» What you should do
Please find every line in the records below that contains the word "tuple", and copy it.

(Entries taken from a collection)

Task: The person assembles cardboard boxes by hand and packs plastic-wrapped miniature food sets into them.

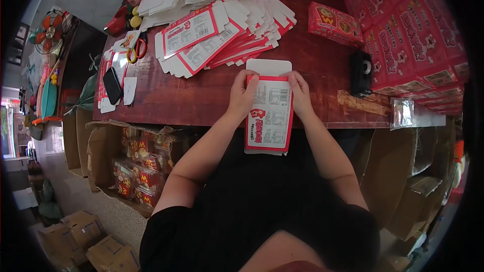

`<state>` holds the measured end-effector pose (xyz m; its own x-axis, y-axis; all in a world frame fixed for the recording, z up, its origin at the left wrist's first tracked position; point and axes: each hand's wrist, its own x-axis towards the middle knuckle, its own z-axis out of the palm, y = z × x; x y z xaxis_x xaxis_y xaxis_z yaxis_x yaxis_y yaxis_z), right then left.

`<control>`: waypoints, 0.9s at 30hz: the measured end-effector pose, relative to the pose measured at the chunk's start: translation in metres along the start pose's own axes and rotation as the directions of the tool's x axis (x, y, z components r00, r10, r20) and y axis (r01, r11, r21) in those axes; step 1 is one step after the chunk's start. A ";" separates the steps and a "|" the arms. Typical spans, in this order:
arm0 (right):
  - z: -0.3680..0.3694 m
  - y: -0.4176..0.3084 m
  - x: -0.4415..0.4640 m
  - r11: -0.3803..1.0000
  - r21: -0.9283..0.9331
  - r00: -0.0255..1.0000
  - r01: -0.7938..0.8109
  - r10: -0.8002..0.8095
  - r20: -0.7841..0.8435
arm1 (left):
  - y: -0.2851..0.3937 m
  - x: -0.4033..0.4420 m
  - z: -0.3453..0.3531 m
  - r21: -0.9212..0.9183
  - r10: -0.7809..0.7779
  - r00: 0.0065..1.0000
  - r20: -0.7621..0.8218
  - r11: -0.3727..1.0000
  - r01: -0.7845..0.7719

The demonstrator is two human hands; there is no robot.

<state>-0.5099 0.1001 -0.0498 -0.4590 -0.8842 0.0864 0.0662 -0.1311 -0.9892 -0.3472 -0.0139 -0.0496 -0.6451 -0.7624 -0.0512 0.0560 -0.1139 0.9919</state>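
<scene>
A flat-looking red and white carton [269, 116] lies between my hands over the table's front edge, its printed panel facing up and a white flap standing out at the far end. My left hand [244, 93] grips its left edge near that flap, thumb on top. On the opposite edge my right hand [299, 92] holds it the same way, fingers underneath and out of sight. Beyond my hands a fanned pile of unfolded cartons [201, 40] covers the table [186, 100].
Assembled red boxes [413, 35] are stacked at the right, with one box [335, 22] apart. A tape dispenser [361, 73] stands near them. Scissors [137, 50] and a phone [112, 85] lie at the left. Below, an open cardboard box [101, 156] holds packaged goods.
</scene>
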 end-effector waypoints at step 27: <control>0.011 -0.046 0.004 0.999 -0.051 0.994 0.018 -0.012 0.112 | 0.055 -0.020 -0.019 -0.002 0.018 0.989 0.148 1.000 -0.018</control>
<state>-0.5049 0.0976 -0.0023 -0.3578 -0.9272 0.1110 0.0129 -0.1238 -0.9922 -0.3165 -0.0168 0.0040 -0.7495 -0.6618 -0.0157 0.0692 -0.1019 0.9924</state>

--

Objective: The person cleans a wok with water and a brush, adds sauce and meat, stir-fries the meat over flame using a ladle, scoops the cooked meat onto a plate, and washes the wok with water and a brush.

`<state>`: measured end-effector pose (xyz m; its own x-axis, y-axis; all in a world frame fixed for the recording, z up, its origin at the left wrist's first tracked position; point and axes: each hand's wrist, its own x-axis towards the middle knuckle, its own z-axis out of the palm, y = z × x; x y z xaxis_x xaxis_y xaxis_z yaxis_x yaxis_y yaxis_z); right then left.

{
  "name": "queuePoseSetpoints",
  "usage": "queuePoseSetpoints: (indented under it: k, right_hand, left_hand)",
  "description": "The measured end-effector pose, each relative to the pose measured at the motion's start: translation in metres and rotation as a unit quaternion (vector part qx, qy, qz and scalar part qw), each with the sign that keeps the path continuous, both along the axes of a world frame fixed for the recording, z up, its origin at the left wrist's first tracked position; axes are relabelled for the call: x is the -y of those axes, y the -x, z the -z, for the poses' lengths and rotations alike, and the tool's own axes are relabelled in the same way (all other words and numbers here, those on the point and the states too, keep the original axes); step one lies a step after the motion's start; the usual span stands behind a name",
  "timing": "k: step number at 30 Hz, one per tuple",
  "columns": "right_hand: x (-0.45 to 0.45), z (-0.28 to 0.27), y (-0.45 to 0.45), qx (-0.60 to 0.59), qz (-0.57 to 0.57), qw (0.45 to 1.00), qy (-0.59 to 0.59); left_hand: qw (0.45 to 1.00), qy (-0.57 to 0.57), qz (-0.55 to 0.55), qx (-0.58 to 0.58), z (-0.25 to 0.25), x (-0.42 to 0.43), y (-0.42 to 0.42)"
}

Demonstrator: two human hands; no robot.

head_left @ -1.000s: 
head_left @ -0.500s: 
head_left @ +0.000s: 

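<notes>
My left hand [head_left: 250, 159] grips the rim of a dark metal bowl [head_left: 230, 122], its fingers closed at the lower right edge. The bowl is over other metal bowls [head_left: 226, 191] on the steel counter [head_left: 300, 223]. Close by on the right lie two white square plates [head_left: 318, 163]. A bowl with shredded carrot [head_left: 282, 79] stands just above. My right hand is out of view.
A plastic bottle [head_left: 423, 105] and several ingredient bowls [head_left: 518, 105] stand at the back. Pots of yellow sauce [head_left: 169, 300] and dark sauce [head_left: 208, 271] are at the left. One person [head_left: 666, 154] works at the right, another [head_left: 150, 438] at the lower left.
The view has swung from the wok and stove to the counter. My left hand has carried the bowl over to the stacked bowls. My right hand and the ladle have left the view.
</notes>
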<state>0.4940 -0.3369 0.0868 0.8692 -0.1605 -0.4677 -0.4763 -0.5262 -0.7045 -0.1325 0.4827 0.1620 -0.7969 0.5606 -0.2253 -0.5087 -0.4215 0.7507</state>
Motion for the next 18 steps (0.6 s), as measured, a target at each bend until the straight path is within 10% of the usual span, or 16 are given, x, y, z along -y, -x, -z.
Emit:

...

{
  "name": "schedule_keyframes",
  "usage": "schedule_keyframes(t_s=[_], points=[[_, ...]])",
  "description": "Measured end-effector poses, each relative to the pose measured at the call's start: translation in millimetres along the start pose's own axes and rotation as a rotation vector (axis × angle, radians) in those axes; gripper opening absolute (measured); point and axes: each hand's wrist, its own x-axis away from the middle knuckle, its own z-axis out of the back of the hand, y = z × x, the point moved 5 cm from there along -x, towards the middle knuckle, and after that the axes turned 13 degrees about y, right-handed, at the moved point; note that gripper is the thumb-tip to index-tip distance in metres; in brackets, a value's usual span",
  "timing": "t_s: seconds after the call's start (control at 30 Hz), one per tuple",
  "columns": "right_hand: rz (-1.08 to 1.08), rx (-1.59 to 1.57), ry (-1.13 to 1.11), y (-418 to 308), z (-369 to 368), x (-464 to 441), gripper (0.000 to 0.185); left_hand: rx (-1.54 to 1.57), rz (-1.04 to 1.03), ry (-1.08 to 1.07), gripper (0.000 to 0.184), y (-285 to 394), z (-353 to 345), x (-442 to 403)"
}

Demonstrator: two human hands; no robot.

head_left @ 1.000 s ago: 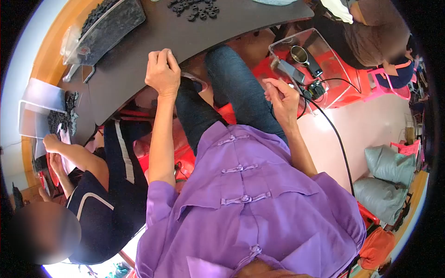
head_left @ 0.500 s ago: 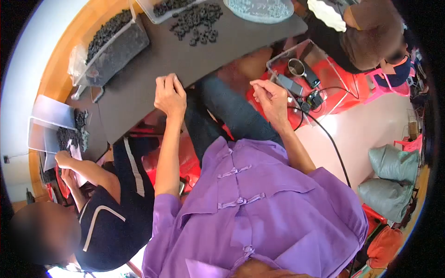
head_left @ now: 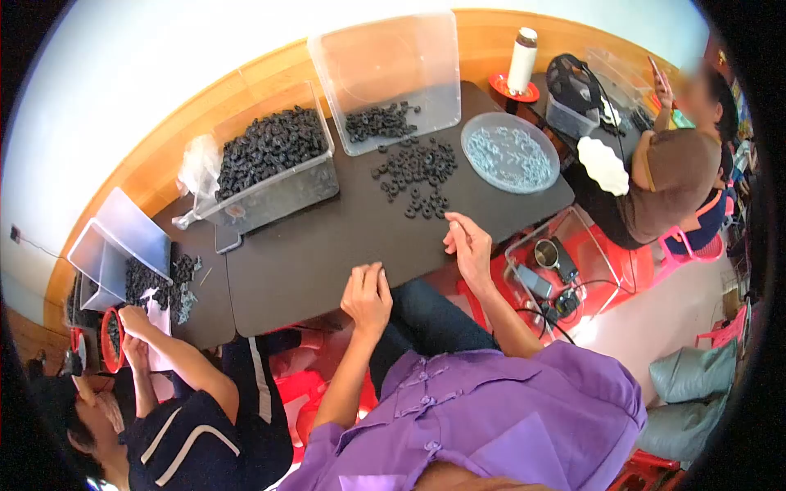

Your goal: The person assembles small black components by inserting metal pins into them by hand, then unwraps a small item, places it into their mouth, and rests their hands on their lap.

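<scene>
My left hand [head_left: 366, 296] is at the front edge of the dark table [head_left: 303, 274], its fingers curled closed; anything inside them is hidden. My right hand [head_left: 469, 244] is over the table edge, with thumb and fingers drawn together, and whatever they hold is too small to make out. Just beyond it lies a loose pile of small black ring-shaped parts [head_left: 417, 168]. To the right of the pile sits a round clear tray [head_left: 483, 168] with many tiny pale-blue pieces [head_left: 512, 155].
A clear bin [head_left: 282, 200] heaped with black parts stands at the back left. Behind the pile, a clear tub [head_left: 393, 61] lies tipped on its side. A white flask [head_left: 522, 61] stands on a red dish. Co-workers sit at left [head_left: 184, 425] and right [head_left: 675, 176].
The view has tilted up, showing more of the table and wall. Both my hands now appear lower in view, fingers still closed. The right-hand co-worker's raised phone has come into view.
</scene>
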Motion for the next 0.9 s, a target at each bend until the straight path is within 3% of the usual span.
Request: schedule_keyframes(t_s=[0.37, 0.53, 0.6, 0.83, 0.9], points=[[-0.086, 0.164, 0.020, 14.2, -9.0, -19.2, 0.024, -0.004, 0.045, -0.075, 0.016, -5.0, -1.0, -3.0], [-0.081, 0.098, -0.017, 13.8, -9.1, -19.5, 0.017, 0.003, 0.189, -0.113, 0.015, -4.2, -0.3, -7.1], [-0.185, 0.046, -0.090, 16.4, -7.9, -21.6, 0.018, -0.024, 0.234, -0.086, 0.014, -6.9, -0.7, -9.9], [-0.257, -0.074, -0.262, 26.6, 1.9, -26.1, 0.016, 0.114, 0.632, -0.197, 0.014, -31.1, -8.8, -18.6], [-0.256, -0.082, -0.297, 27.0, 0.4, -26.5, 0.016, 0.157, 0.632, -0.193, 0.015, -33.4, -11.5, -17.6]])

» Exercise result
  "timing": "k: step number at 30 Hz, one per tuple",
  "timing": "t_s: seconds after the call's start (control at 30 Hz), one per tuple",

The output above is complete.